The payment processing tools are registered in different countries. Most software developers register their tools in multiple countries, though some tools are dedicated to serving a particular country. So, you need to check the compatibility of the payment processing software with your trading currencies.

Customers from a particular country will not be able to pay for the products or services through your web store if the payment gateway does not support that country’s currency. Therefore, judging by the geo-location of your target audiences, you should choose a payment gateway system for your eCommerce platform.

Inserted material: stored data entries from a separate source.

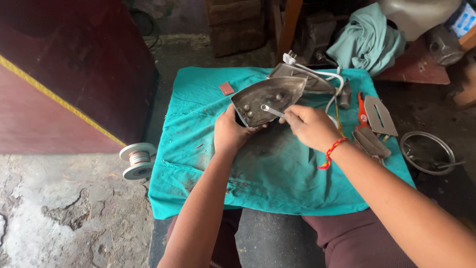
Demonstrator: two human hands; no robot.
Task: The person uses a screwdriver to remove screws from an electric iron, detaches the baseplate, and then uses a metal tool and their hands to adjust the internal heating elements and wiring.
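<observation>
Iron soleplate (267, 97) tilted, tip toward upper right, left hand (230, 133) gripping its blunt end, right hand (310, 126) clasping spanner (272, 111)

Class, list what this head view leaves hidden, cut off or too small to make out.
- Rear of the iron soleplate: covered by the left hand.
- Spanner handle: inside the right hand.
- Metal ring contents: dim and too small.
- Second plate behind: partly hidden by the soleplate.

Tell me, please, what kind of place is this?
Probably a small repair workshop for electric irons. The left hand holds a grey metal iron soleplate while the right hand turns a small silver spanner. A white spool of wire lies on cracked concrete floor.
</observation>
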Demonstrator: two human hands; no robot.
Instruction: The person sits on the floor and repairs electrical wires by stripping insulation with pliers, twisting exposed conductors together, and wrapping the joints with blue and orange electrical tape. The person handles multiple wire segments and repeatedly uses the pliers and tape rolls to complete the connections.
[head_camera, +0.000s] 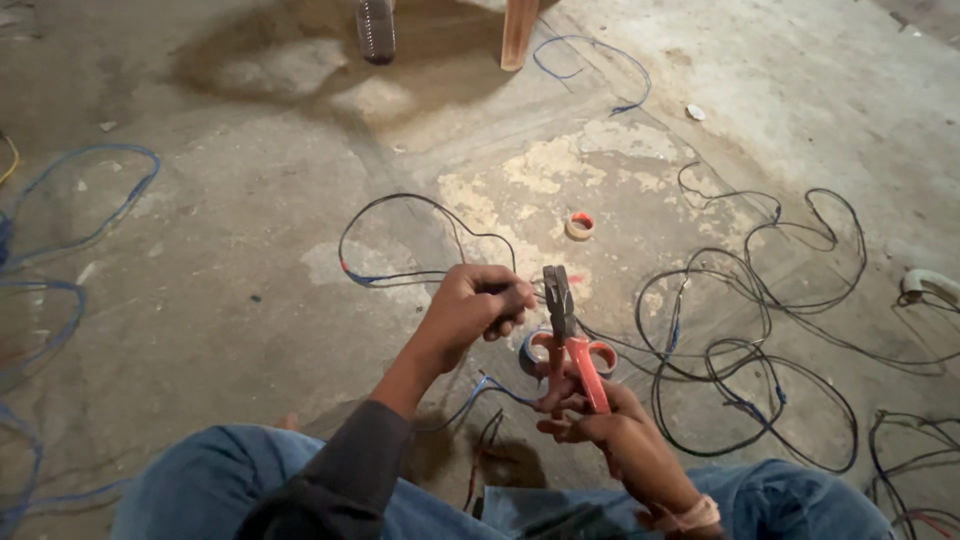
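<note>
A pair of orange-handled pliers (566, 330) is gripped by the right hand (585, 410), fingers wrapped round the handles and the dark jaws pointed up, just beside the left hand (475, 305). The left hand is closed into a fist around a thin dark wire (400, 205), which loops away over the concrete floor (250, 250). Two tape rolls (535, 352) are seen on the floor directly behind the pliers, and a smaller tape roll (580, 225) lies farther off. Tangled black wires (760, 300) are spread to the right, blue wires (90, 200) to the left.
</note>
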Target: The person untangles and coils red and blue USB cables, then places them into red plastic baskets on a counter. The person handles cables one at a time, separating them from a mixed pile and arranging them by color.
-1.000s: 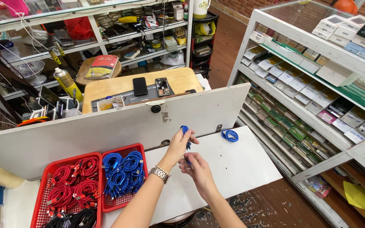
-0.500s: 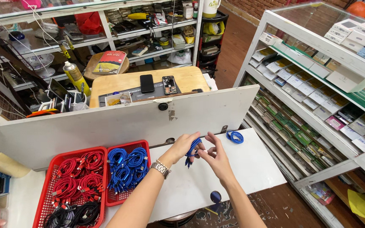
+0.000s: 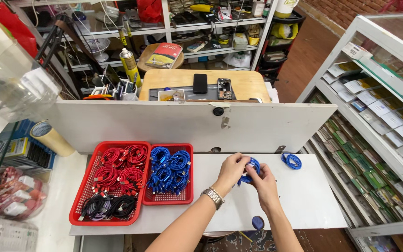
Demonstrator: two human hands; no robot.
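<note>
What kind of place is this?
Probably a small phone repair and accessory shop: baskets of coiled cables, phones on a workbench, and a glass case of packaged goods.

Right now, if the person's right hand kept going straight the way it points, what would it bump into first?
The right hand points up and left, so it meets the blue cable coil it already grips together with the left hand. Beyond those, probably the upright white board behind the counter, though depth is hard to judge.

A phone-accessory shop: glass display case (image 3: 388,116), cluttered repair bench (image 3: 201,86), cable baskets (image 3: 136,186).
</note>
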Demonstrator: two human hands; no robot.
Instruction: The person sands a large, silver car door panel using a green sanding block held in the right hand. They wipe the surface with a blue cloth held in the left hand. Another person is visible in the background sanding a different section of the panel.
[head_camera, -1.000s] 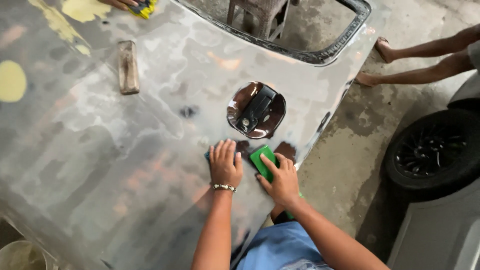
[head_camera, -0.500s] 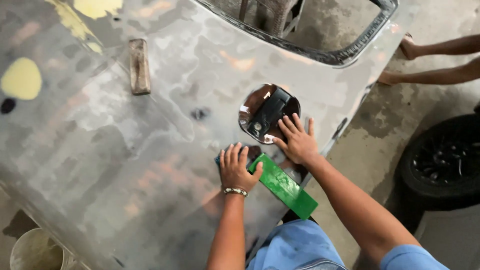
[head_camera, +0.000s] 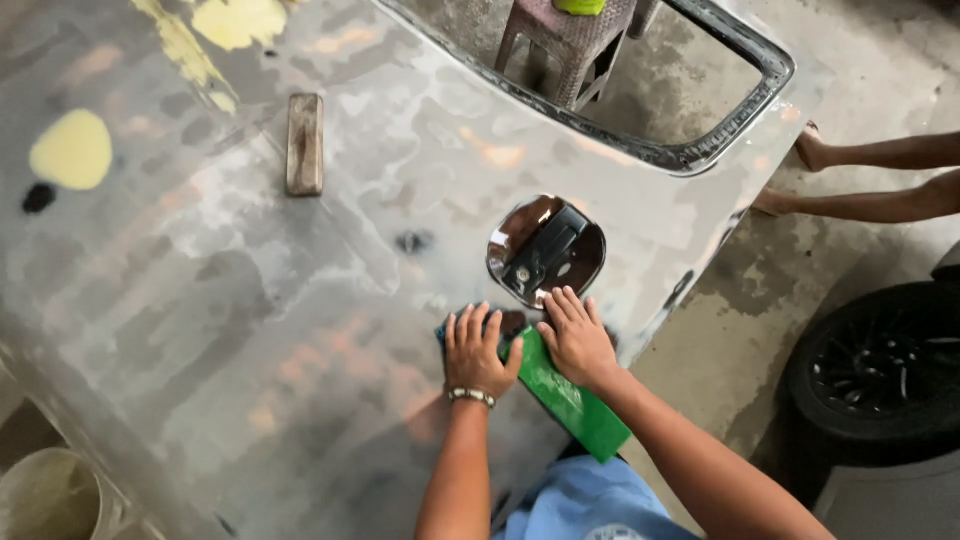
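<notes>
Green sanding sheet (head_camera: 565, 395) pressed flat under both open hands, left hand (head_camera: 478, 352) and right hand (head_camera: 578, 340), on car panel (head_camera: 250, 300); even pressure would suit

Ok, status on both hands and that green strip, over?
Left hand flat on green strip, right hand pressing beside it. Strip lies on sanded car panel, below round filler recess. Wooden block well clear.

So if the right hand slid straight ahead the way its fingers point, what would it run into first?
Probably the round fuel filler recess in the sanded car panel: the right hand lies flat on the green sheet, its fingertips just short of the rim.
</notes>
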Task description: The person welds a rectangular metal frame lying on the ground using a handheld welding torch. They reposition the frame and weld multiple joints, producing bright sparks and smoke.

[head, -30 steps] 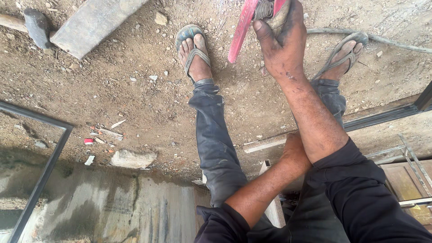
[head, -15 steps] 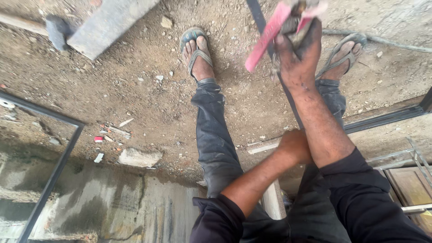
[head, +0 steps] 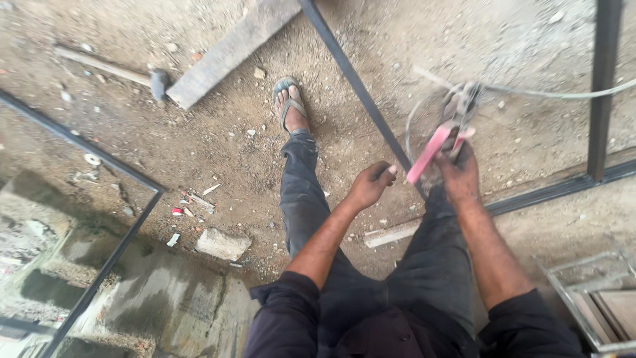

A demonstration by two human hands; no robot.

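Pink-handled tool [head: 429, 154] sits clamped in the right hand [head: 459, 176], its handle slanting down toward the left hand and a pale cable [head: 550, 93] trailing off beyond the knuckles. Left hand [head: 371, 185] is closed around the dark metal frame bar [head: 351, 76], just beside the tool's lower end. Hammer [head: 158, 83] and wooden plank [head: 228, 50] lie well apart on the dirt floor [head: 199, 152], beyond the left hand.

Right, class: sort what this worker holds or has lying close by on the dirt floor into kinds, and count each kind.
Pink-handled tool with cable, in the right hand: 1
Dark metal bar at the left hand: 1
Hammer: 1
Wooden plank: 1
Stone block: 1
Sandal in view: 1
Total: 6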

Many businesses integrate multiple payment gateways to serve customers from different countries. Multiple payment gateways are also a good thing for the buyers’ currencies to receive money. Irrespective of the number of payment gateways you integrate with your online business, you must check the currency compatibility of those payment processing systems.

#2. Is the payment processing software PCI compliant?

While accepting online payment, a business is responsible for maintaining top-notch security for the buyer’s financial data. Therefore, you should choose the SaaS payment processing systems that come with PCI compliance. If you have not heard the term, PCI DSS stands for Payment Card Industry Data Security Standards.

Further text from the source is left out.